Sous l’écorce est autant un témoignage humain qu’un manifeste écologique que résume assez bien cette maxime : Nous n’avons pas besoin de paillettes, mais de paille pour protéger nos chevreaux et notre potager (p. 50). Et si nos actions semblent dérisoires, au moins Le seul réconfort est de se dire que nous ne sommes pas restés les bras ballants en attendant la fin (p. 51).

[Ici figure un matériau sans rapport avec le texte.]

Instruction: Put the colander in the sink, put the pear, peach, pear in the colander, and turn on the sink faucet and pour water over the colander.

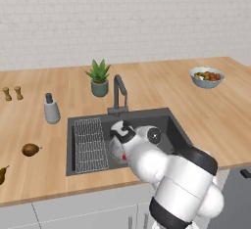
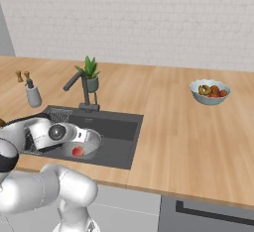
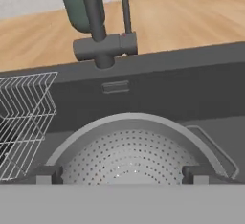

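With its jaws standing wide apart and holding nothing, the pincer hangs at lower centre over the colander, which sits in the sink with the peach inside. Left to do: two pears on the desk, far left; faucet dry. Wire rack lies beside the colander.

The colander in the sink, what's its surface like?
Silvery-white metal dotted all over with tiny holes; the colander shows best in the hand view.
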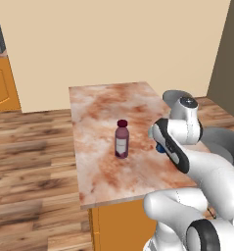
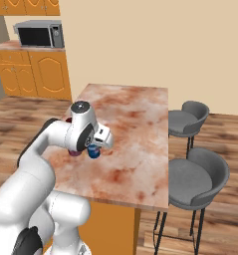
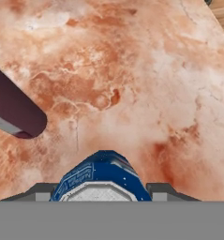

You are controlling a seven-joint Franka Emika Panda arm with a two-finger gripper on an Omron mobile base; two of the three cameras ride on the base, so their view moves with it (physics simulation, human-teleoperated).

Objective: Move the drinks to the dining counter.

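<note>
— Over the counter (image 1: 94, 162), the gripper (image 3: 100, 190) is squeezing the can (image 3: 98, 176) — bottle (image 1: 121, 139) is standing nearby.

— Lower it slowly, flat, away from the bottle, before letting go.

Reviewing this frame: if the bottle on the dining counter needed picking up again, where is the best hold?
Around the bottle body at the pale label, approached from the side. It stands upright on the dining counter, and its straight round sides suit two fingers better than the narrow cap. The gripper seems closed on the blue can.
</note>
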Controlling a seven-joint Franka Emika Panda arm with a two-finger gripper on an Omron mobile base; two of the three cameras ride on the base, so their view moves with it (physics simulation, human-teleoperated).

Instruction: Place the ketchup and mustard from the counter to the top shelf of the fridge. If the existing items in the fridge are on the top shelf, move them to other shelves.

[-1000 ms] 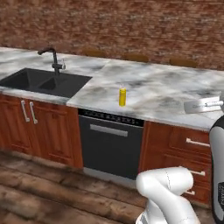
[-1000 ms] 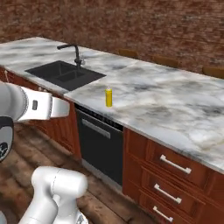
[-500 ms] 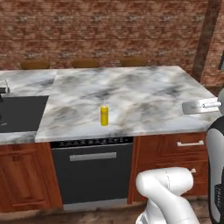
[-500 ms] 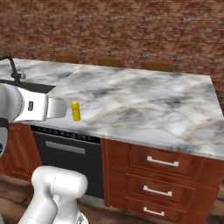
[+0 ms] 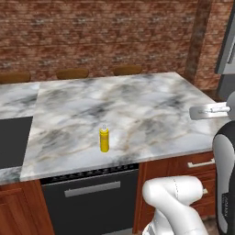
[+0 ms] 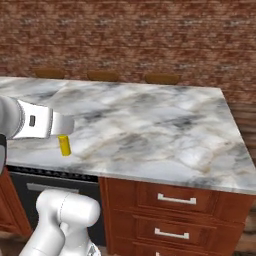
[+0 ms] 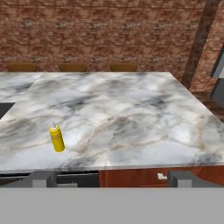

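Observation:
The mustard [image 5: 104,140] is a small yellow squeeze bottle with a white tip. It stands upright on the marble counter [image 5: 137,110], near the front edge above the dishwasher. It also shows as mustard [image 6: 64,145] and as mustard [image 7: 56,138] at the lower left of the hand view. My gripper [image 7: 113,179] is open with nothing between its wide-apart fingertips [image 7: 41,178]. It hangs in front of the counter's front edge, well short of the bottle. The ketchup is out of view. A grey panel [image 5: 227,46] at the far right may be the fridge.
A black dishwasher [image 5: 92,197] sits under the counter, with wooden drawers [image 6: 175,210] to its right. The dark sink [image 5: 11,142] lies at the left edge. A brick wall [image 5: 101,36] backs the counter, with stool tops [image 5: 73,72] along its far side.
The base has driven right, so the whole scene has slid left. The sink has nearly left the view and the counter's right end has come in. The gripper stays open.

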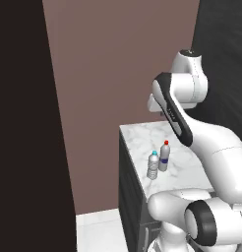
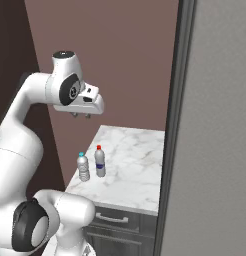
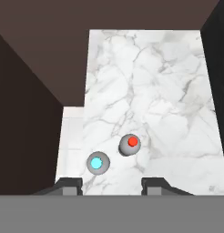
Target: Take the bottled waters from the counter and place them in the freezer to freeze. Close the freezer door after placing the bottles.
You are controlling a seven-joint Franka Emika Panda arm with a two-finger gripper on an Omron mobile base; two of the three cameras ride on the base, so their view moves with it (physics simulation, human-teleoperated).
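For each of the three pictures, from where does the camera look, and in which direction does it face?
Left base view: behind the arm on its left, facing forward and down at the counter; arm rises at lower right.
Right base view: behind on the right, same counter; arm at lower left, gripper hanging above it, grey freezer at right.
Hand view: straight down from above onto the counter; two fingertips at the bottom.
All share the red-capped bottle and the blue-capped bottle, standing side by side.

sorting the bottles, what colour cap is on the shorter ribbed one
Light blue, on the shorter bottle; clearest in the hand view.
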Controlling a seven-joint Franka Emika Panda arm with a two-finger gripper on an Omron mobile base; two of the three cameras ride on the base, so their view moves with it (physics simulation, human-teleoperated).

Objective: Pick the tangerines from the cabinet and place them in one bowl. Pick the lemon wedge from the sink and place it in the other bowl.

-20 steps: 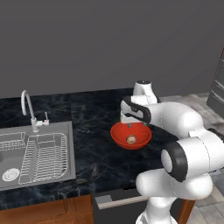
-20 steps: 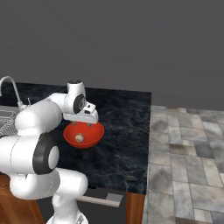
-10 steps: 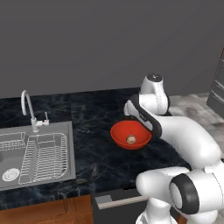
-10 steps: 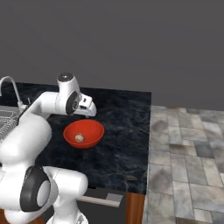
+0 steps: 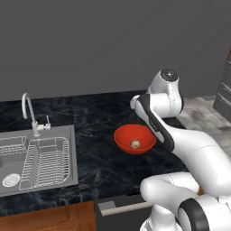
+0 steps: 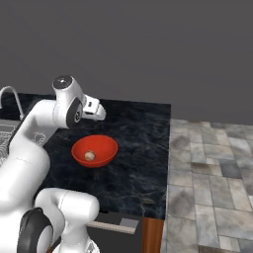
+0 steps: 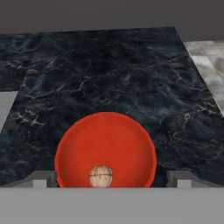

Il n’empêche. Agnès Ledig n’hésite pas à utiliser la notoriété pour ses engagements Ayant toujours rêvé de changer le monde pour en faire disparaître les injustices, un des intérêts que je trouve à la notoriété est de pouvoir l’utiliser à ces fins, afin de rendre visibles certaines causes qui me tiennent à cœur. Le don du sang, la protection du vivant, les violences faites aux femmes, l’agroécologie. Autant de combats que j’aborde dans mon écriture et que j’essaie de porter au vu et au su du plus grand nombre (p. 146).
Ainsi la dimension thérapeutique de l’écriture déborderait de son action sur l’auteur pour se propager à la société toute entière, nous apportant un superbe message d’espoir.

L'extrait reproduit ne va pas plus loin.